Jack Nicholson in ‘The Shining’/Image © 1980 Warner Bros.
If you noticed a slight shift in the force recently, it might have something to do with the cease-and-desist order your imagination received this morning in the form of the befuddling news that "The Shining" would likely spawn a prequel and sequel. The franchise has become, perhaps, the most pernicious manifestation of America's abundance addiction and the size-counts ethos that continues to distort our sense of proportion to the point where fountain drinks are served in five-gallon buckets and movies are packed in sets of three. In fact, just this morning, writer-director Peter Jackson announced that "The Hobbit" would now expand to comfortably span three films instead of two.

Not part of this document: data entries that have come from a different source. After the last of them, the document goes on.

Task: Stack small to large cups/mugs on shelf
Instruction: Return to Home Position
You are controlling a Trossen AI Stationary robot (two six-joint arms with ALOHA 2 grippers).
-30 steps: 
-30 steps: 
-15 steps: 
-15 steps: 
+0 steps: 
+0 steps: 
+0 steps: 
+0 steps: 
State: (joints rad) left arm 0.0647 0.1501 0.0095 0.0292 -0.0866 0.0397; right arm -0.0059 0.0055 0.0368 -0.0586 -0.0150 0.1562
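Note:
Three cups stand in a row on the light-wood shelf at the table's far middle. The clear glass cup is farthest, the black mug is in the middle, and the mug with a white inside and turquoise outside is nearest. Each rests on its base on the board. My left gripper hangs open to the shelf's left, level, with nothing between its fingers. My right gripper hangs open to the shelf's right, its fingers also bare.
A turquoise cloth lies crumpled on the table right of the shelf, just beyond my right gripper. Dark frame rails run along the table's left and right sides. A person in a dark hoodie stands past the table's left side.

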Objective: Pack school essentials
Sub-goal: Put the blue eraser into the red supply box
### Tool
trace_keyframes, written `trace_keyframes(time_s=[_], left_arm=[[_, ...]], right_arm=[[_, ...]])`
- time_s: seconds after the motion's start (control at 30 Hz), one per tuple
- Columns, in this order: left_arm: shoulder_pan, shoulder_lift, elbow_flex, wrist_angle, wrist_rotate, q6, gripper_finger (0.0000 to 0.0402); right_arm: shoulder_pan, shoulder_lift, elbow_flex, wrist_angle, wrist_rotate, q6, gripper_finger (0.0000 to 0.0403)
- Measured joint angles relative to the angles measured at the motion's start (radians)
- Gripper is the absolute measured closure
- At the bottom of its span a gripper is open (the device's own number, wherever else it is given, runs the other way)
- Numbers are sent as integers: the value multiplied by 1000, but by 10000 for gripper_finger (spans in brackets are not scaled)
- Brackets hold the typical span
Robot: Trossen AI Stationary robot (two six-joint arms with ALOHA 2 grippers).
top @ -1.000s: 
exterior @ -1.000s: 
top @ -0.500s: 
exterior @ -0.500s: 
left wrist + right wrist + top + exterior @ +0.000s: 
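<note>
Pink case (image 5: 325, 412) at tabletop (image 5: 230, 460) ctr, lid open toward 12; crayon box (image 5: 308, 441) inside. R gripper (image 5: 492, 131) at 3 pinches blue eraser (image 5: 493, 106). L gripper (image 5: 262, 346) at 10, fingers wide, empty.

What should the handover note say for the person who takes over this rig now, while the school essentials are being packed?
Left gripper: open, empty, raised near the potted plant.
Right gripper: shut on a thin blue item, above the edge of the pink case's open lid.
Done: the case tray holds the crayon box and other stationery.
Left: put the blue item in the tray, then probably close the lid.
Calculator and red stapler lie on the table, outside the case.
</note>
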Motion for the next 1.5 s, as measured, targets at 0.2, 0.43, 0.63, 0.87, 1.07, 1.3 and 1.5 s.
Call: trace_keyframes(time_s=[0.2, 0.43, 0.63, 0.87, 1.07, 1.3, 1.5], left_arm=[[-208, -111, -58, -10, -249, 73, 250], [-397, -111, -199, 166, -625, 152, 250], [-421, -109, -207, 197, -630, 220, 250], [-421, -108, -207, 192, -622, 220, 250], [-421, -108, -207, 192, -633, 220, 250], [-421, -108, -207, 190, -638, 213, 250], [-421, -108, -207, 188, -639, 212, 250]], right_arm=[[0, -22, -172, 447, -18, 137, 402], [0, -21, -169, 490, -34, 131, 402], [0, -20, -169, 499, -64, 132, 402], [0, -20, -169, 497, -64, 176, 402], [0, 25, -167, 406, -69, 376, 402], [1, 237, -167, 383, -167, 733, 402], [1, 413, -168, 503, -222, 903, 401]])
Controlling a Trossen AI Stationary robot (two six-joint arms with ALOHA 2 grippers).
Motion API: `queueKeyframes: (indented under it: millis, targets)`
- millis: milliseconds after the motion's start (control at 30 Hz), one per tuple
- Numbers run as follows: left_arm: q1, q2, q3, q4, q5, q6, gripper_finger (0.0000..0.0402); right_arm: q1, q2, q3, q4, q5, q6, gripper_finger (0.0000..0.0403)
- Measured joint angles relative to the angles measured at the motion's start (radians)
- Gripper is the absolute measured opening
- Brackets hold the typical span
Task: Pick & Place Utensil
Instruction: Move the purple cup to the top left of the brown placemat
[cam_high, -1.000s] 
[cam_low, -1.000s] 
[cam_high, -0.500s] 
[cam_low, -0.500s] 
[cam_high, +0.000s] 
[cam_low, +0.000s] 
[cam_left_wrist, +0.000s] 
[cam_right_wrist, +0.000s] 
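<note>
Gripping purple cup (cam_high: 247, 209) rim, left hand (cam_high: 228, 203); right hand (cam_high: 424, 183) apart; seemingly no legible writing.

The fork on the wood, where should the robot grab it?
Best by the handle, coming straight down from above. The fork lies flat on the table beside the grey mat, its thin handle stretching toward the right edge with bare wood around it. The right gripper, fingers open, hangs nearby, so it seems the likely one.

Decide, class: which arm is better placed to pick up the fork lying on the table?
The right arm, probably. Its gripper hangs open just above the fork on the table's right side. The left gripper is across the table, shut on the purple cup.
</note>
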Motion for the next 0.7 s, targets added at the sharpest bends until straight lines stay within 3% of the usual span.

Hollywood's reflexive tendency to sequelize any successful project has padded studio bank accounts, yes -- but it has also produced a few second- and third-born films that have outshone their older siblings. ("The Godfather 2," "The French Connection 2," "Before Sunset," and "The Bourne Supremacy" are among the few sequels that managed to improve upon their source material.) In the case of "The Shining," there is strong cause for concern that bringing Johnny baaack is an idea that might end as poorly as it did for the inhabitants of the Overlook Hotel. While it's promising that Stephen King is the force majeure behind the sequel, which revisits Danny, the film's Big Wheel-riding psychic, once he's grown up and presumably wrestling with the psychic damage left by his family's sojourn in the snow. However, the prospect of watching a wise child all grown up is decidedly less enigmatic and enticing and epic than the original and somehow evokes the kind of sad sacks littering the misanthrope school of indie filmmaking presided over by Todd Solondz and Neil LaBute.
The prequel, which Warner Bros is developing exclusively for the big screen, faces even slimmer odds at finding success. Few actors in the history of moving pictures have left a more indelible mark on a character than Jack Nicholson did on Jack Torrance, the blocked writer who develops a lethal case of cabin fever while holed up for the winter in an old hotel with his family. In fact, there is something almost taboo about even thinking of casting another actor in an alpha icon's signature role. This is why we haven't seen some young turk slip into Jake LaMotta's boxing gloves. Likewise, even the most nuanced and soulful neurotics have steered clear of any opportunity to sport Benjamin Braddock's boxer shorts. Even those precious few stars who bring a deeply etched moral code into their work -- a list that arguably begins and ends with George Clooney -- wouldn't dare don Atticus Finch's horn-rimmed glasses. Some roles are sacred ground, and anyone who trespasses does so at great personal and professional peril.
Revisiting, rebooting, and reviving classic cinema is the kind of high-risk, low-success-rate operation that will a filmmaker who is as quixotic as (s)he is cocky. With "Prometheus," Ridley Scott had the built-in advantage of having made the original upon which this summer's blockbuster "Alien" prequel was based. (And even Scott didn't dare doom some ripped, young actress to play a young Ripley and to the inevitable nitpicking comparisons to Sigourney Weaver's Amazonic ass-kicking).
For its revisionist take on "The Shining," Warner Bros has enlisted writer-director Laeta Kalogridis, an encouraging and intriguing choice, given her background writing heady thrillers like Martin Scorsese's "Shutter Island." Whatever happens, we're hopeful that this sudden surge of interest in "The Shining" will ultimately reignite interest in the work of Stanley Kubrick and Stephen King, two of the most inventive and twisted pioneers of modern psychological suspense storytelling.
Now that it looks as though Johnny is here again, let's hope that neither of the iterations are playful enough not to make Jack a very dull boy.